Daniel Brant, 25, a gay man who prefers to wear women’s clothes, filed a discrimination suit against the salon alleging gender stereotyping.

Days before Daniel Brant’s employment at the Chop Shop was terminated in early August 2008, the 25-year-old hair stylist filed a federal discrimination suit against the salon, alleging its owner, Kathy Thomas, enforced “discriminatory employment practices.”

Brant, who worked at the Chop Shop on Temple’s campus, described himself as nothing more than a feminine gay male who expresses himself through fashion, often donning women’s attire because it makes him feel comfortable.

“I’m not a drag queen. I’m not trying to be portrayed as a girl,” Brant said. “But I like to wear what I think I look good in.”

After managers reduced Brant’s number of scheduled days a week from five to one and his clientele was restricted only female patrons, Brant said he felt a manager was treating him unfairly because of his “flamboyant mannerisms” and unusual style of clothing.

His lawyer, Susan Wexler, called Brant’s complaint a gender stereotype.

“They said the Temple students didn’t want to come to me. The fact that she was using that more or less as a scapegoat, to me, if I was a Temple student, I would be really offended,” Brant said.

Thomas opened the Chop Shop on Temple’s campus in 2002 for students during the fall and spring semesters. It is closed during the summer, however, so Thomas said she disperses employees from the Temple location out to her two other salons on South Street and in Manayunk.

“During the summer, our hours are always cut,” Thomas said. “Everyone knows it, because it happens every summer.”

She hired Brant in late February 2008 and said she decreased his shifts in May that same year due to the summer schedule and because “he was the last to be hired, so he worked the least amount of days.”
But Brant said he felt victimized and credits the reduction in his hours to his gender and his “failure to conform to stereotypes regarding how males should appear and behave,” according to the suit.

The federal suit is currently pending in the Eastern District Court of Pennsylvania.

“If I had gone to work in a pair of men’s cargo shorts that were maybe baggy and hanging off my butt, that would have been fine,” Brant said. “But the fact that I wore clothing typically [worn] by a woman, it was a problem.”

Although Thomas said she was told that Brant often dressed inappropriately, she insists his termination had little to do with his style, sexuality or gender.

“I hired him knowing him knowing he was a cross-dresser, knowing he was a gay fellow dressing as a woman,” she said.

It can be difficult to find good stylists, she added. And while Brant did his job well, after a manager at the Chop Shop South Street location heard Brant referring a client to another salon, Thomas felt it was necessary to fire him.
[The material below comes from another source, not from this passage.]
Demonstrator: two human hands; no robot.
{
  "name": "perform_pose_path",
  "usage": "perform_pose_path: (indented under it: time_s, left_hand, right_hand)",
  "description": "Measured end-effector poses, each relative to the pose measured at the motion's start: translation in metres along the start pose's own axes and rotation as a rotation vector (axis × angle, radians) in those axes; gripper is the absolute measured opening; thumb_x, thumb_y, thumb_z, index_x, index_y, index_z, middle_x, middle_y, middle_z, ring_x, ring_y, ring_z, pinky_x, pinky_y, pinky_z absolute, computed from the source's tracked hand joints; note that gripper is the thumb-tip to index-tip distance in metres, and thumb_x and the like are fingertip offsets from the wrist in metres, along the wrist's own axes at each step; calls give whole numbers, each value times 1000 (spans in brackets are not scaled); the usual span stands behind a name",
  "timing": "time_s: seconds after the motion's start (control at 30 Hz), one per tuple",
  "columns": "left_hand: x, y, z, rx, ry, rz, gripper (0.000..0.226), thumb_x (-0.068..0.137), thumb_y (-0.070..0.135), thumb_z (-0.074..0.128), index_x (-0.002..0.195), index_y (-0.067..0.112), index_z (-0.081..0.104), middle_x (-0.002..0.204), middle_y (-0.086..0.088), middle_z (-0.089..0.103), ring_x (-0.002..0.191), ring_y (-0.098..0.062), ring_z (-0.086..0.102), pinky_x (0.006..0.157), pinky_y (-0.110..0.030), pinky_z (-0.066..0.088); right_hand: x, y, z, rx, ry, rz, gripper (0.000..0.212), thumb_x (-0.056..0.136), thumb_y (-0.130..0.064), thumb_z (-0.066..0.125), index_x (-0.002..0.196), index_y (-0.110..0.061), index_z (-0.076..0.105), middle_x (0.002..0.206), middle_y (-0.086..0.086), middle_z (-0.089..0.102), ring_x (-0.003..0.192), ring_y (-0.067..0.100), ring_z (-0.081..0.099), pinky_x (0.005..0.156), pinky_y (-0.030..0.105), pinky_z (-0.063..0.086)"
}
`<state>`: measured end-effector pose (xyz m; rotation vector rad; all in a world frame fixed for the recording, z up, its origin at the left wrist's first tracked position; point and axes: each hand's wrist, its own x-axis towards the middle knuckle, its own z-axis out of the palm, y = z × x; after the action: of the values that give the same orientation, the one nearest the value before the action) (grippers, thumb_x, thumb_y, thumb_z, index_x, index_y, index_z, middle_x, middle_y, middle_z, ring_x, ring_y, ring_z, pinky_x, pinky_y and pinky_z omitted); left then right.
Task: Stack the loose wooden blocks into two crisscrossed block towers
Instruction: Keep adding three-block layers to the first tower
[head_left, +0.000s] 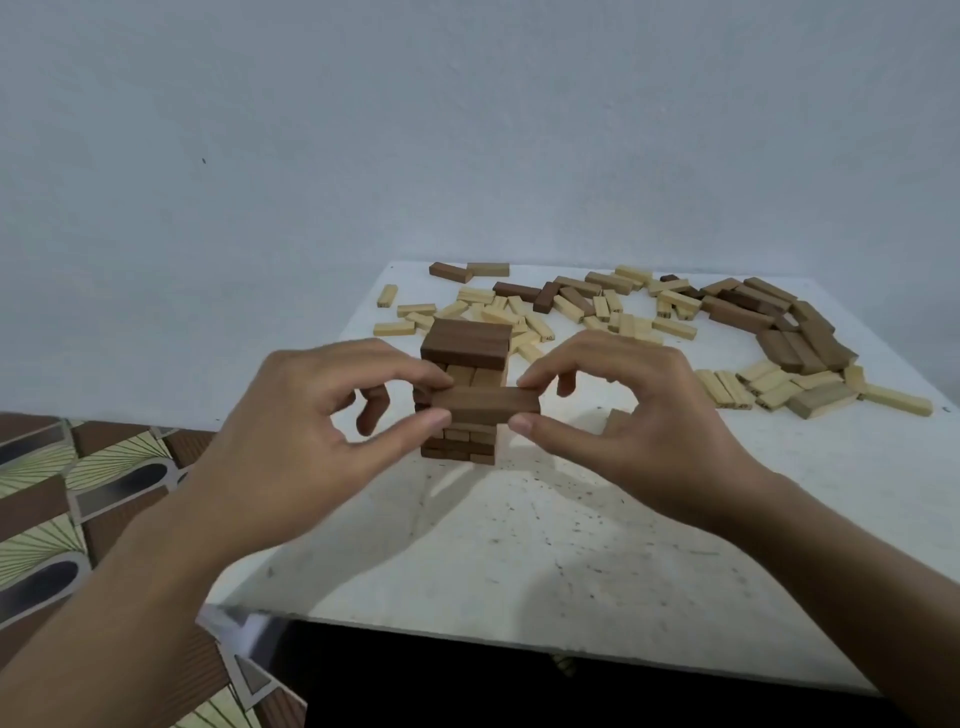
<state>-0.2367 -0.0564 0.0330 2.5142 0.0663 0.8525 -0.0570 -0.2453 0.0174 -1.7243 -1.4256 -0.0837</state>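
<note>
Two hands logged on one dark block (485, 405): my left hand (311, 415) pinches its left end between thumb and forefinger; my right hand (623, 415) pinches the right end the same way; block held level between them, in front of the tower (464, 345); tower stands just beyond both hands, crisscrossed layers, dark course on top; loose blocks (649, 312), pale and dark, scattered beyond the right hand and out to its right; white table (545, 545), speckled and scuffed, under both hands; pale blue-grey wall (363, 130) behind; I note patterned floor (62, 493) left of the left forearm.
</note>
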Motion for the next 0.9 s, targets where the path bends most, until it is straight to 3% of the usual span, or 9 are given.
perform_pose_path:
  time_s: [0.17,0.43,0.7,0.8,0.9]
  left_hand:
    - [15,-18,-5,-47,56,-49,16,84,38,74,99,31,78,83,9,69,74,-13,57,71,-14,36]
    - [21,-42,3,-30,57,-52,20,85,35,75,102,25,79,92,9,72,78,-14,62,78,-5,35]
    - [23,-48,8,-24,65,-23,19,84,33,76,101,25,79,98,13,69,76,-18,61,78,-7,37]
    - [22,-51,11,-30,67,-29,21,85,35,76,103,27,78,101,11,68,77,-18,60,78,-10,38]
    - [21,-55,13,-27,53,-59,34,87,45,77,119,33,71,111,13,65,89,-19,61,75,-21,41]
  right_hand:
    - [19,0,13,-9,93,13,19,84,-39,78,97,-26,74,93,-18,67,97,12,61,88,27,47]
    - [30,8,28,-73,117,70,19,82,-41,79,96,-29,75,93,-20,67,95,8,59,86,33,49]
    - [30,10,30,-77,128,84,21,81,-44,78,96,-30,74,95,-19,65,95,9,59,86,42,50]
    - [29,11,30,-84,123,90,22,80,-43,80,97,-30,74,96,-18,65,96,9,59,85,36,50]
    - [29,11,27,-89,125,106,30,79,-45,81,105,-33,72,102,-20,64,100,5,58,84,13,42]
“That I won’t stand for,” she said. “I’m running a small business. I had to fire him.”

Brant, however, refuted the confrontation and said he referred a client to another salon because the South Street location did not offer waxing, a service the client requested. He said he did work another salon while at the Chop Shop but only to supplement his income after having his shifts diminished. He added both salons were aware about his employment with one another, which resulted in no conflict of interest, he said.

Thomas said Brant’s legal actions are not only illegitimate but are “undermining gay rights.”
Brant argues his allegations have nothing to do with gay rights and are fully about self-expression.
“If there is anything that the cosmetology industry tries to promote, it’s personal freedom of expression,” he said. “This is about personal rights.”